The past year has been especially challenging for the University of Chicago’s extraordinarily diverse community. Located in the city’s South Side, the university expanded its commitment to serving its neighbors—many of whom experience huge disparities in income and healthcare that only intensified during the pandemic. That commitment included UChicago Medicine’s annual investment of over $500 million in benefits and services to support patient and community programs.

One challenge the cancer research foundation board addressed was helping bridge a digital divide where families lacked access to personal technology devices, Ullman said. Board member Charles Brooks led the effort to supply laptops and tablets to low-income cancer patients so they could connect digitally, gaining access to telehealth.

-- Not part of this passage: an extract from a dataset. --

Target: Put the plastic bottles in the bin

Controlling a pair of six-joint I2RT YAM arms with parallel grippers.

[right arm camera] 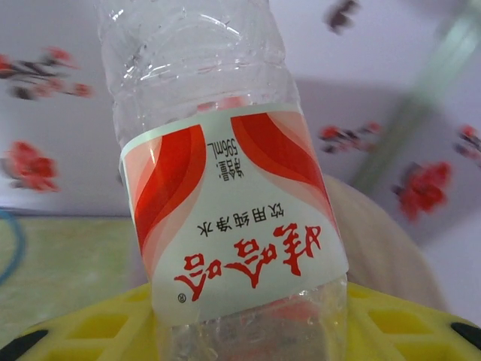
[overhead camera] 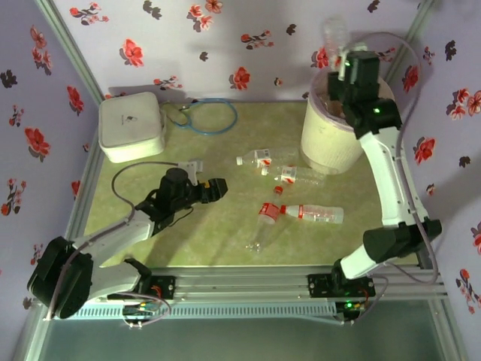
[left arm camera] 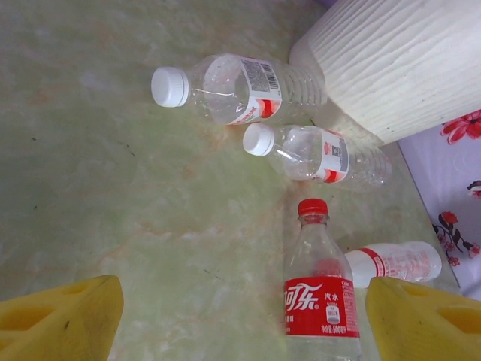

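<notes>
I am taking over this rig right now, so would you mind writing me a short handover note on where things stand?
Left gripper: open, empty, low over the table.
Right gripper: shut on a red-and-white-labelled bottle, raised above the bin.
Lying on the table: a white-capped bottle, a second white-capped bottle, a cola bottle, a fourth bottle beside it.
Done: bin's contents hidden, cannot tell.
Left: drop the held bottle, then bin those four.
</notes>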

“To get those devices in someone’s hands who couldn’t afford it,” Ullman said, “to be able to change the diagnostic approach so someone might be able to get health advice earlier and keep up with communications—literally can save lives. It’s incredibly exciting what a community can do to change the face of life science, health outcomes, and our city.”

Chicago, an emerging life sciences leader

A great example is the movement now underway to make Chicago an AI–life sciences leader.

Ullman is among a group of entrepreneurs, scientists, investors, universities, and public and private companies that have banded together to attract a new type of innovator to the Midwest region away from the coasts.

On the forefront is Portal Innovations, Ullman said, a new incubator for biotech start-ups led by seasoned entrepreneur John Flavin. He has a long history with the University of Chicago, including having led the university’s Polsky Center for Entrepreneurship and Innovation. Flavin also co-founded Pyxis Oncology with Gajewski—a start-up out of University of Chicago now based in Boston to develop drug therapies for cancer.

Among the companies Portal incubates is ClostraBio, a microbiome biotech started at the University of Chicago. Portal is also working on the next cohort of Pyxis Oncology in Chicago.

“Portal is meeting this need with a world-class team, state-of-the-art labs and seed capital,” Ullman says. “This will allow more companies to start and stay in Chicago. We are leveraging partners like William Blair, Trammel Crow, and CBRE to support our growth and the growth of the ecosystem.”

“When you put a very committed group of people together, willing to give time, treasure and talent, you can accomplish things seemingly impossible,” he added. “And what most people don’t realize is that it’s happening right in our backyard. It’s really an incredible time for Chicago and I’m just happy to be able to help where I can.”